I was thirty-seven years old and thinking of those years placed end to end, which gave me to wonder where they had led and how many more I had, and at last those floorboards were loose and flung aside and at least the easiest of those questions had been answered.
It was like a root cellar, roomy enough for you to lie at the bottom of and throw open your arms.
“Okay,” I said, my last sensible remark that hour.
...
I’d had a vision years before—me and Cece Phillips and the desert at night and how the future would turn out between me and her. This time, on the way to a different car and a different woman, I had none. I had lifted the box, skimmed the bundle of papers wrapped in oilcloth, put it back, and now—well, I didn’t know. Thousands and thousands of days ago, a terrible thing had crashed in my father’s life. Today, something equally impossible had landed in mine.
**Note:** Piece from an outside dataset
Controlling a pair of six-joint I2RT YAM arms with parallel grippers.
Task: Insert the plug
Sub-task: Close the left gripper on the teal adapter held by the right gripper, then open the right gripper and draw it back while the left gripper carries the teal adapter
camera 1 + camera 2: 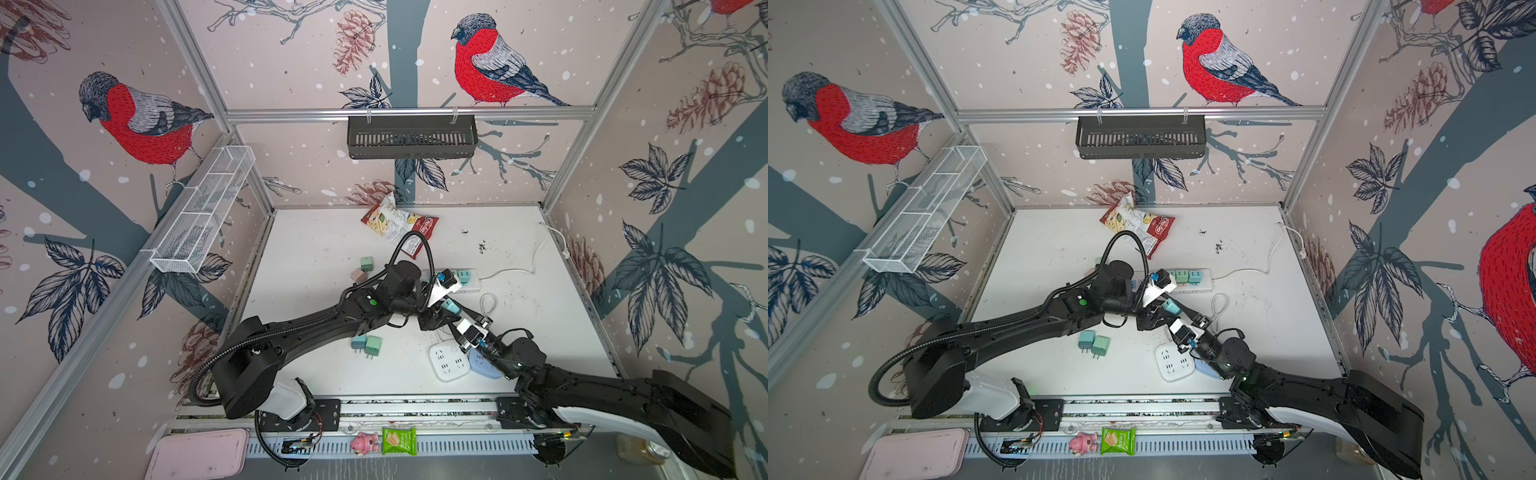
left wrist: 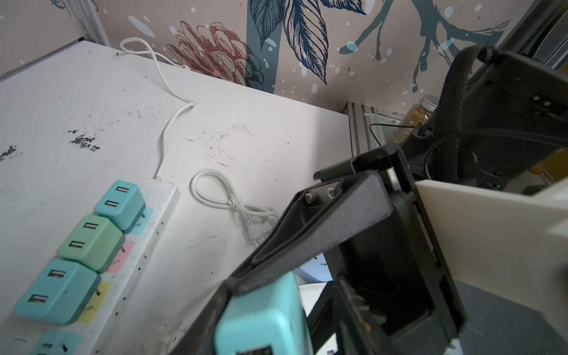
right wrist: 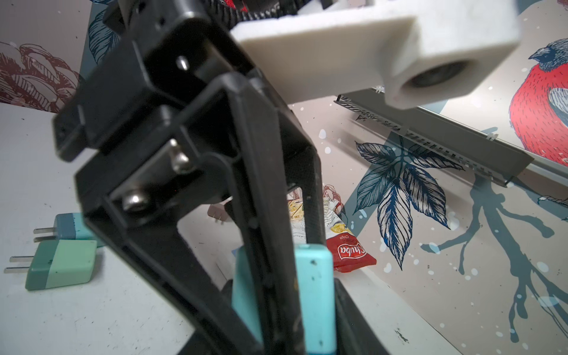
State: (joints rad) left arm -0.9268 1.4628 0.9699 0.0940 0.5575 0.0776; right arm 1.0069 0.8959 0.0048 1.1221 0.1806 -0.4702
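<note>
Holding claw: right claw [image 1: 458,311] is clamped on the light-blue plug [image 1: 451,308], raised above the middle of the table [image 1: 311,249].
Left claw: left claw [image 1: 444,309] sits against the same plug from its 9 o'clock side; whether it pinches cannot be told.
Strip: white power strip [image 1: 471,284] lies at the plug's 12 o'clock, apart from it, carrying seated plugs [image 2: 89,242].
Socket: square socket [image 1: 449,360] at 6 o'clock.
Spares: loose plugs [image 1: 365,345] at 8 o'clock.

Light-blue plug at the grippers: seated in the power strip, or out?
Out. The light-blue plug is held clear of the power strip, beside it; other plugs are seated there.
</note>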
“It wasn’t there, was it?” Sharon Sweeny said.
I had put the shovel in the trunk and, brushing the dust off my pants next to her door, I thought of worms. Their wriggly, soft bodies. The talk they talk. “Just a lot of trash,” I said.
She was relieved, I could tell, me once again as simple a character as any between the covers of the book in her lap. “What took you so long?”
My father had died, so Estelle Barnes had said, with his face composed, maybe even peaceful, and to my mind came a picture of him curled on the floor at her feet—his eyes blank, his thin lips parted, his hair flyaway and wild. The end of him, the beginning of me.
“What do you think I’d look like with a mustache?” I asked Sharon Sweeny.
“I don’t like them droopy,” she said. “Makes a fellow appear sinister.”
I needed another minute here, I was thinking—time that had to pass before anything else could commence.
“You still hungry?” I asked.
She nodded, a gesture as good to see as are presents under the tree at Christmas, so I started around the car to the driver’s seat. I was counting the parts of me—the head I had, the heart—and for the next few steps I had nothing at all to be scared of.